Solved – How to distinguish fixed from random effects in a model equation

mathematical-statisticsmixed modelrandom variable

When I'm reading model equations, I want to spot which factor is random or fixed.

In this pdf they are showing an equation (see image) and saying that:

residual effects are random

enter image description here

My question is is there a way to spot just by looking to an equation like this which factor is fixed or random? Also, is there a notation to make a difference between a fixed and a random factor?

Best Answer

There are common notations which can be used which make it very easy to know what is fixed and random, but the equation you posted does not adopt such a notation. In your case there is no way to tell, except for the residuals (which are very commonly denoted with $e$ and since it is indexed the same way as the response variable, this makes it rather likely that is it a subject-level residual). Even the description beneath the variables does not help, so you have to rely on the text that follows on from there, where you find that $HYS_l$ and $c_m$ are also random !

Here is one easy notation scheme: denote fixed effects with $X_1$, $X_2$ and $X_3 ...$ and random effects with lower case letters: $e$ (typically reserved for subject residuals), $u$ and $v...$.

So a random intercepts model with 2 $X$ variables and a response $Y$ could be simply written as

$Y = \beta_0 + \beta_1X_1 + \beta_2X_2 + u + e$

where $u$ are the random intercepts and $e$ are the subject residuals.

To be more explicit, this type of model is often presented with indexing: Observations in each group are indexed with $i$ and $j$ referring to the $i$th subject in the $j$th group, where $i$ ranges from $1$ to $n_j$ and $j$ ranges from $1$ to $J$ where $J$ is the total number of groups.

Thus we have

  • $Y_{ij}$ is the response variable for the $i$th subject in the $j$th cluster.
  • $X_{1ij}$ is the value of $X_1$ for the $i$th subject in the $j$th cluster.
  • $X_{2ij}$ is the value of $X_2$ for the $i$th subject in the $j$th cluster.

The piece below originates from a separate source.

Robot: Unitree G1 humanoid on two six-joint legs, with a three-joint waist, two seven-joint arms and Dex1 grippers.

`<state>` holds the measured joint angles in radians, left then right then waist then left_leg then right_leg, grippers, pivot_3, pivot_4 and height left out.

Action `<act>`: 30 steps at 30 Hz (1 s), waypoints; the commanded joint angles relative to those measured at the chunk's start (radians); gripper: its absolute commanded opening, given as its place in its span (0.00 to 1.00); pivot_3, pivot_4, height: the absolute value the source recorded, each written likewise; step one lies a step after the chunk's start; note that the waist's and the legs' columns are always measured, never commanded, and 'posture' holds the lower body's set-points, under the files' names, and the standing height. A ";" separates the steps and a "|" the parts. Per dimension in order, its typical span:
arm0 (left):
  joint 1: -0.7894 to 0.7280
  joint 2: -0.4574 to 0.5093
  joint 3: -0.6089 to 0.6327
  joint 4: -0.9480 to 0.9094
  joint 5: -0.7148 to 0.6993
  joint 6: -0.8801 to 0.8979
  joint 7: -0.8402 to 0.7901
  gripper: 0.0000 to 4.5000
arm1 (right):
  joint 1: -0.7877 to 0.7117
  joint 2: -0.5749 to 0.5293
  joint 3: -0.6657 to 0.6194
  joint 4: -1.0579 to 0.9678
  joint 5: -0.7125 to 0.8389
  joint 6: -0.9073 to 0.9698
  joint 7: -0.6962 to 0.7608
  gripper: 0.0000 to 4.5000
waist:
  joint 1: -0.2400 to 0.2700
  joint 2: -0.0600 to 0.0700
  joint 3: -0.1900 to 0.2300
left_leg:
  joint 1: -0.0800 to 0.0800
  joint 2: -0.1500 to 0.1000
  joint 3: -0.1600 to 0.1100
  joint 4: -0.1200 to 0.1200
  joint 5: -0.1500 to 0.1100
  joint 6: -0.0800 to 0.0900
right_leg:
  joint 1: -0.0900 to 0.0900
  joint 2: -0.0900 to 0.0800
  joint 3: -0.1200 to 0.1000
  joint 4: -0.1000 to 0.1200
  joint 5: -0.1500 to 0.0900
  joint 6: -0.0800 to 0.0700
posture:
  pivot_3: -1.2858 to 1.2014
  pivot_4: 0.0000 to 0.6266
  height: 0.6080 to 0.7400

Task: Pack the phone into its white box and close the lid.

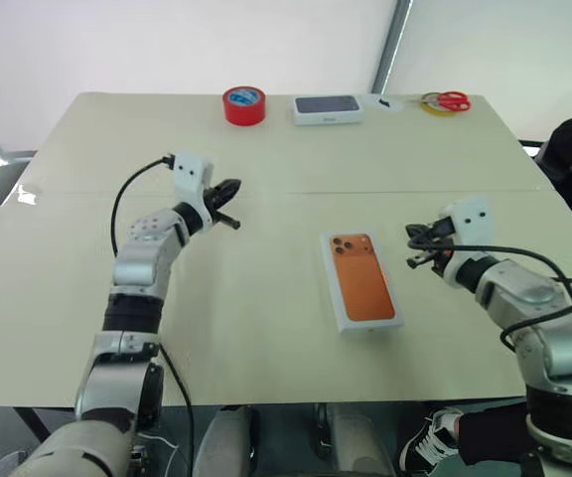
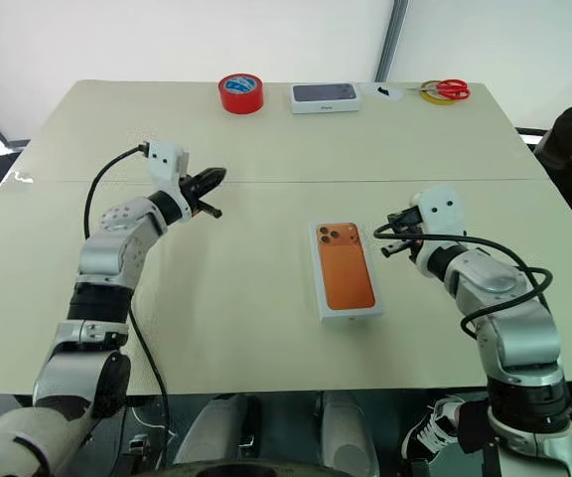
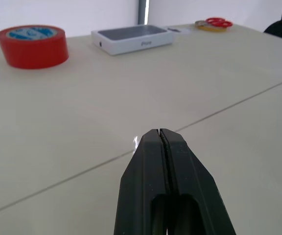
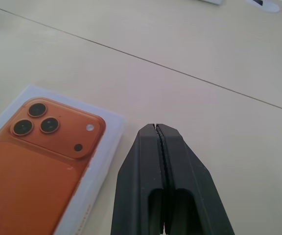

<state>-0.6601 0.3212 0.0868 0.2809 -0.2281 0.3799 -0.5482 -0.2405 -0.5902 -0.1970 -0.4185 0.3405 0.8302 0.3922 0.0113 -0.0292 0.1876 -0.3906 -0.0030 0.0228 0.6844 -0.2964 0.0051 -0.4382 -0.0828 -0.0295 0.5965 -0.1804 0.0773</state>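
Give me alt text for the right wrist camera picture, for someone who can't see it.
The right gripper, its two black fingers pressed shut, hovers over a beige table beside a white rectangular box whose top shows an orange phone with three camera lenses. A thin seam crosses the table behind.

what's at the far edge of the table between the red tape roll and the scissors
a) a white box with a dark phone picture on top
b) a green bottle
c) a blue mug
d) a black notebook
a: a white box with a dark phone picture lies flat at the far edge of the table, with the red tape roll on one side and the scissors on the other.
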 commanded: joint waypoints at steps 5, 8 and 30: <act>0.110 0.076 0.054 -0.216 -0.019 0.088 0.055 0.00 | -0.053 -0.041 -0.031 0.050 0.016 -0.061 0.064 0.01 | -0.001 0.000 0.000 | 0.000 0.000 0.000 0.000 0.000 0.000 | 0.000 0.000 0.000 0.000 0.000 0.000 | 0.52 0.24 0.94; 0.170 0.097 0.081 -0.274 -0.035 0.113 0.062 0.00 | -0.034 -0.044 -0.037 0.063 0.022 -0.098 0.100 0.01 | -0.001 0.000 0.000 | 0.000 0.000 0.000 0.000 0.000 0.000 | 0.000 0.000 0.000 0.000 0.000 0.000 | 0.52 0.24 0.94; 0.431 0.377 0.341 -0.370 -0.201 0.212 -0.072 0.00 | 0.016 -0.126 -0.125 0.236 0.099 -0.236 0.315 0.01 | 0.002 0.001 0.000 | 0.000 0.001 0.001 -0.001 0.000 0.000 | 0.000 0.000 0.000 -0.001 -0.002 -0.004 | 0.52 0.24 0.94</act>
<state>-0.2411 0.6888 0.3818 -0.0324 -0.4054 0.5849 -0.6323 -0.2196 -0.6900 -0.3047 -0.1849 0.4183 0.6021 0.6813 0.0135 -0.0286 0.1880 -0.3902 -0.0023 0.0234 0.6839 -0.2963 0.0047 -0.4382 -0.0834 -0.0294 0.5958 -0.1827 0.0736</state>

Then, the above random intercepts model is

$$ Y_{ij}= (\beta_0 + u_{0j})+\beta_1 X_{1ij} +\beta_2 X_{2ij} +e_{ij}, $$

Since every subject has their own residual, $e$ are indexed by $e_{ij}$, and since every group has it's own residual, these are indexed by $u_{0j}$ (where the $0$ in the subscript corresponds to the zero in the $\beta$ subscript because $u_{0j}$ is the random intercept and $\beta_0$ is the global intercept).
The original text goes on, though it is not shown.